Laura laughed. "I should rather think the cats would eat the birds."
"Not in a dream. Everything goes by contraries in dreams. Before John Baldwin ran away, I dreamed he was rushing into my arms, crowned with honeysuckle. But that day he went. Didn't your walk last night do you good?"
"No," said Laura shortly, then went on with some hesitation. "I was away only for half an hour."
"Where did you go?"
"Across the fields."
"Thinking of Mr. Calvert, no doubt," said Mrs. Baldwin playfully.

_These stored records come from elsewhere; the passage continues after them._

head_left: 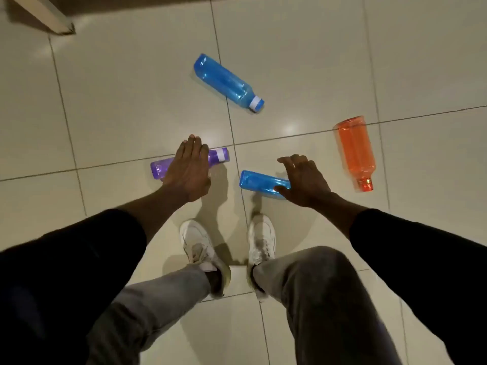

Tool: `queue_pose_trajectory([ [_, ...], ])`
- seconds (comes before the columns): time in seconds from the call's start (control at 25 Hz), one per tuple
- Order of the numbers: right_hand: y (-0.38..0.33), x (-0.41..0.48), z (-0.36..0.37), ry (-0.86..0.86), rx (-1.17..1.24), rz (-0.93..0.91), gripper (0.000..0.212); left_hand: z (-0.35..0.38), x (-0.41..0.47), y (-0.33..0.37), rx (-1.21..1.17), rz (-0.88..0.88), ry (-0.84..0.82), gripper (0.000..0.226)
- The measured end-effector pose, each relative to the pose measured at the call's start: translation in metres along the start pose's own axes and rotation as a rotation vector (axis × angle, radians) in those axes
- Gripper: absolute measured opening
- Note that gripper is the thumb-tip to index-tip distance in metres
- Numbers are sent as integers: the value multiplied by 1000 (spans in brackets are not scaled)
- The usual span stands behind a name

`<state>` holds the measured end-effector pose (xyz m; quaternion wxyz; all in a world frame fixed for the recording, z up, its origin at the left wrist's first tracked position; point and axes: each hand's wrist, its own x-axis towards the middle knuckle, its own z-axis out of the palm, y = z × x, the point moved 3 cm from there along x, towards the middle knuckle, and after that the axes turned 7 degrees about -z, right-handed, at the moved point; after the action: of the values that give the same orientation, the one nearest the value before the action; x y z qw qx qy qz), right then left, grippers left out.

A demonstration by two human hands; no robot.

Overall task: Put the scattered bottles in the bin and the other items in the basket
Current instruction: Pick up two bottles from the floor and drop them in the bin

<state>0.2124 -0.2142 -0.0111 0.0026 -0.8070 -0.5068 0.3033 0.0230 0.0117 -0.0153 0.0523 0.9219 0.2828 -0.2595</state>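
Floor (pixel 290 61): glossy cream tile with thin dark grout lines, ceiling lights mirrored in it; a pale furniture edge at the upper left corner; neither bin nor basket in view. Four plastic bottles, all translucent and lying on their sides. Purple bottle (pixel 158 168): small, white-banded cap, long axis running left to right with the cap to the right; it lies directly under the left hand (pixel 187 171), whose palm faces down and whose fingers (pixel 193 146) are extended side by side, not yet closed on it. Small blue bottle (pixel 259 183): squarish section, long axis also roughly left to right, its right end hidden beneath the right hand (pixel 303 180); the fingers are spread and curled over it, the thumb at its near side; whether they grip cannot be told. Large blue bottle (pixel 226 83): white collar, beyond both hands, diagonal. Orange bottle (pixel 354 151): neck toward the person, just right of the right hand. Judgement: each hand needs only to close downward across its bottle's short axis.
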Motion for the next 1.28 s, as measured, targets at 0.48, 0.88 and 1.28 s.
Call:
queue_pose_trajectory([
  [0.48,51,70,180,-96,-125,-66,82,148,107,-19,103,-86,-118,77],
  [0.88,-5,-13,17,-21,-116,21,81,-4,-8,-24,52,-110,-119,73],
  [1.28,-126,-138,-213,60,-7,104,77,-248,-173,-56,-15,-175,-82,73],
])
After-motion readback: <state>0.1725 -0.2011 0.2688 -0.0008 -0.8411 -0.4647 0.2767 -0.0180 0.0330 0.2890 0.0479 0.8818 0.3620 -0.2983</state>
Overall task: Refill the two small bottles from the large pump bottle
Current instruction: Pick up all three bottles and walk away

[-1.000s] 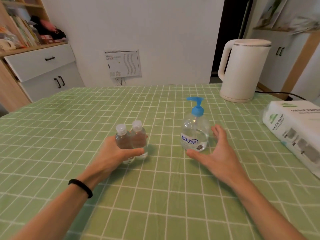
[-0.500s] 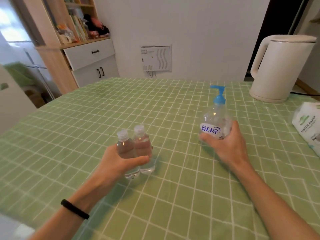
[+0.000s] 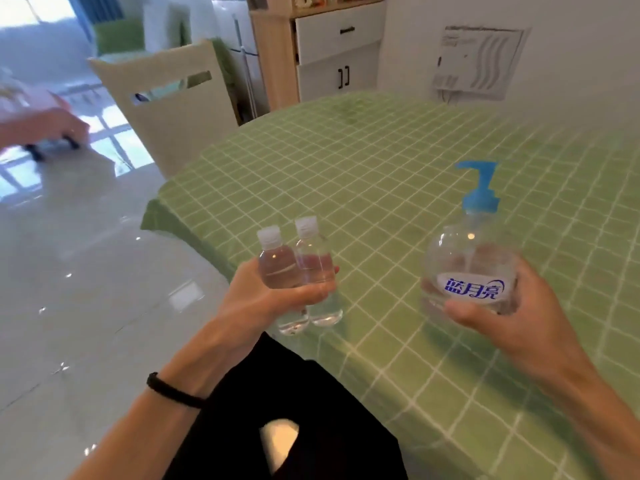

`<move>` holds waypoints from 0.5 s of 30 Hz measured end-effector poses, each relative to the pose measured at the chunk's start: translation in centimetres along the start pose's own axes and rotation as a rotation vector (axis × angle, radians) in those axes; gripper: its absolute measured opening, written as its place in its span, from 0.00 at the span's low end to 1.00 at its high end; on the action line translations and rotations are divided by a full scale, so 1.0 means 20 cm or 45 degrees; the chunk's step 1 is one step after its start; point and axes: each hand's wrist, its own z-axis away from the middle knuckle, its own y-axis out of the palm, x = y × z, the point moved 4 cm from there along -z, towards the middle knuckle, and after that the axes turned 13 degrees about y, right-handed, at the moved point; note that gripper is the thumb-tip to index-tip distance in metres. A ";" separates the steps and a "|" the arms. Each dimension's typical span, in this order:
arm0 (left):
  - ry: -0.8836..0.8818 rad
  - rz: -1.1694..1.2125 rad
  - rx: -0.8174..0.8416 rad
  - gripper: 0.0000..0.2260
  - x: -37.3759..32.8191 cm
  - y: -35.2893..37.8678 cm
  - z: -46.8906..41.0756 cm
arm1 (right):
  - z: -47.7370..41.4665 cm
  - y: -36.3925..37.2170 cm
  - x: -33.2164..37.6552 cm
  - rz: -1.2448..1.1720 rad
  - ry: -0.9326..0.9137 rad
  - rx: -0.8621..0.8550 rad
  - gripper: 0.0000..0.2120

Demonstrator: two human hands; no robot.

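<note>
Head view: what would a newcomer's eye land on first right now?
The blue-topped pump bottle stands out most, gripped in the right hand at centre right over the green checked tablecloth. Next come the two small bottles, white-capped and side by side, held in the left hand by the table's near corner. A pale chair stands behind, upper left.

Both my hands full at the table.
My left hand grips two small bottles side by side, upright; my right hand holds the pump bottle.
</note>
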 end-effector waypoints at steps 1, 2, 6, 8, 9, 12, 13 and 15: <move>0.000 -0.007 -0.017 0.17 -0.01 -0.05 0.05 | 0.02 0.04 0.02 0.024 -0.005 0.044 0.39; 0.003 -0.011 -0.034 0.17 -0.01 -0.10 0.11 | 0.05 0.08 0.04 0.031 -0.006 0.092 0.38; -0.022 -0.014 -0.164 0.18 0.01 -0.30 0.34 | 0.16 0.25 0.09 0.080 -0.005 0.240 0.34; -0.063 -0.013 -0.240 0.18 0.04 -0.41 0.47 | 0.22 0.34 0.06 0.079 0.003 0.304 0.31; -0.088 -0.014 -0.281 0.18 0.06 -0.45 0.53 | 0.25 0.39 0.04 0.057 0.028 0.332 0.31; -0.145 -0.049 -0.440 0.18 0.09 -0.58 0.72 | 0.32 0.66 0.00 0.035 0.083 0.512 0.34; -0.171 -0.064 -0.494 0.18 0.10 -0.62 0.78 | 0.34 0.78 -0.02 0.020 0.111 0.605 0.34; -0.220 -0.070 -0.591 0.19 0.11 -0.69 0.91 | 0.37 1.03 -0.04 0.018 0.131 0.801 0.35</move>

Laura grew red, and on another occasion would have resented this remark about the young gentleman mentioned by Mrs. Baldwin. But at this moment she appeared to be rather glad of the suggestion. "I was thinking of him," she assented.
"A very nice young man, though he is an actor."
"Why shouldn't he be an actor?" demanded Laura angrily.
"There! there!" said Mrs. Baldwin soothingly; and aggravatingly, "We know that love levels all ranks."
"Arnold Calvert is a gentleman."
"Your sister, Mrs. Fane, doesn't think so. She expressed herself much annoyed that he should pay his addresses to you."
"Julia can mind her own business," said Laura angrily. "She married Mr. Fane, and he wasn't a very good match."
"No indeed. Your sister had the money."
"And I have money also. Quite enough for Arnold and I to live on, as you-" Here Laura held her tongue. She really did not see why she should tell Mrs. Baldwin all her private affairs. But when the heart is very full, the tongue will speak out. Luckily at this moment there was another outburst of noise overhead, and Mrs. Baldwin moaned three times.
"The bad twins are persecuting the good ones, and the odd ones are looking on," she lamented. "Do go up and see, Miss Mason."